Until reading your blog, I still thought that education was enough, however this quickly changed upon reading your blog. Your line “creating compassion and empathy” struck a chord with me and made it clear that culture(s) need to be changed via education in order to best address current problems that societies are facing. Your later points only highlighted the pitfalls of current education, stating that making humans aware of their actions and their slow violence will not be enough to change our current predicament.
If Martina’s statement about compassion and empathy didn’t bring to attention the fact that culture(s) needed to be changed, then hopefully our film from last week, Little Voices of Fukishima, and this week’s reading Precarious Japan by Anne Allison helped you reach this conclusion. Both works highlighted problems associated with school lunches in areas affected by radiation after the 3/11 disaster. Allison highlights this by stating that “there were charges of ‘un-Japaneseness,’ for example, against those in Fukushima who (not otherwise evacuated) chose to…make lunches for their children so they wouldn’t have to be exposed to the food made at the school” (18-19). It is hard for me to comprehend why someone would be labeled as ‘un-Japanese’ for trying to protect their children’s health and was a huge red flag for me while viewing the Film and reading Allison’s text. However, this culture problem is not only a problem in Japan, it is a problem here in the United States as well. When telling my roommate that my living habits would require 5.29 earths to sustain my current living habits, his response was “well that sucks” followed by him throwing an empty Gatorade bottle into the trash. These are two drastically different examples of how people are reacting to the current state of our environment and what we are doing to it. Similar examples can be found in every nation and culture around the planet.
Even though there are certainly countless examples of ‘doom and gloom’ associated with the environment and its problems, there are bright spots that can be found even in the most dreary situations. The “Ha-ha Rangers” from Little Voices of Fukishima and the promotion of ‘moral consumerism’ in Precarious Japan are two examples of bright spots even though they were completed in areas “where it is difficult to survive and difficult to muster up the kind of civic responsibility to sense beyond one’s own pain to that shared by others” (Allison 15).

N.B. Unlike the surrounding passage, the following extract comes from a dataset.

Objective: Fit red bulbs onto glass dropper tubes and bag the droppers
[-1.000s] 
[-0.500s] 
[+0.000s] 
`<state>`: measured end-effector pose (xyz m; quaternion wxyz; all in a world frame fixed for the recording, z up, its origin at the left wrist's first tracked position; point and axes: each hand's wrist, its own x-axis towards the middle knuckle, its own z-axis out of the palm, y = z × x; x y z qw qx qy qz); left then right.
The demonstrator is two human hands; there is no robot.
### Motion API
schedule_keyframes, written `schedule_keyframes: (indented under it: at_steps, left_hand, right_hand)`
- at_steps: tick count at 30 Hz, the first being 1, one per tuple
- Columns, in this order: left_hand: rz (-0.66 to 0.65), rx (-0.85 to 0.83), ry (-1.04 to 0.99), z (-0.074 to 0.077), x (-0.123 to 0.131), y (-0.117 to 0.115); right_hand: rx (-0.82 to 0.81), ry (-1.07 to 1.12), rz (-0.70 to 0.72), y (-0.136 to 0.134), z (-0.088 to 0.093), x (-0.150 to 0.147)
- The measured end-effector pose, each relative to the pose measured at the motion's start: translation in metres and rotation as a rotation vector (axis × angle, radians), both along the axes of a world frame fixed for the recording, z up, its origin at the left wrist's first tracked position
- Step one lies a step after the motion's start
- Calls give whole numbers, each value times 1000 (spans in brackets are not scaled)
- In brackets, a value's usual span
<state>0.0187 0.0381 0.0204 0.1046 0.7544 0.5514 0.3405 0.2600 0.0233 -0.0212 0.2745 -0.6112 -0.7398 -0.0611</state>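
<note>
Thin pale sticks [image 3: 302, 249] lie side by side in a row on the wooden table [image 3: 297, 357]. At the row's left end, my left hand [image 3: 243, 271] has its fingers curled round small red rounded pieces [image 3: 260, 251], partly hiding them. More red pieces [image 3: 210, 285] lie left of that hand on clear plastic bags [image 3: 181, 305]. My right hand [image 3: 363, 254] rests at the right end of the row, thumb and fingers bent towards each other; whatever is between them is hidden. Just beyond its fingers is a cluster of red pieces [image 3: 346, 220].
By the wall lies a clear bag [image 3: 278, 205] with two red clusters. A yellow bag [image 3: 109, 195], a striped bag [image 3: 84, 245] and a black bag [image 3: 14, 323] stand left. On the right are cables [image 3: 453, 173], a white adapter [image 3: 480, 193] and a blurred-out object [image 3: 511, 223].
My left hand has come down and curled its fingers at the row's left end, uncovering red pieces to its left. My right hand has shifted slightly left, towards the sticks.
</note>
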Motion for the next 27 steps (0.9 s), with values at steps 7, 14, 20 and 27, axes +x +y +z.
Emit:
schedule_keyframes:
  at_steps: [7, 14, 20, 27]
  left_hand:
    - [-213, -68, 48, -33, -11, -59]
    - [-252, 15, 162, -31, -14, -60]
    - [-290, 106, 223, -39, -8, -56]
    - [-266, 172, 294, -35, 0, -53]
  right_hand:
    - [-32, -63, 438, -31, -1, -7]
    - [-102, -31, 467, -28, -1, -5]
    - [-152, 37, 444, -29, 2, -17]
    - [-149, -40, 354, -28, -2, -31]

What is causing this civic responsibility? According to Wendy Brown’s Undoing the Demos, Neoliberalism’s Stealth Revolution she would argue that the decisions by the “Ha-ha Rangers” and ‘moral consumers’ were strictly economic in nature. The work of the Rangers can be strictly seen as an investment in the futures of their children. Moral consumerism, like Japan Railways summer packages (Allison 183), is an opportunity for tourists to save money and feel good about it since at the very least they were supporting the local economy.
Taking these into consideration, educational initiatives that keep economic factors in mind need to be created in order to change the culture surrounding our one and only environment. It is clear that our current efforts will not help us achieve our ultimate goal, I believe that focusing on educating to change culture(s) is the solution. Unfortunately, this is easier said than done. To add to Martina’s point about the writer-activist and their current ineffective attempts, perhaps it would be fruitful for them to create pieces that attempt to restructure culture, however one must be weary of simply trying to create cultural changes as well.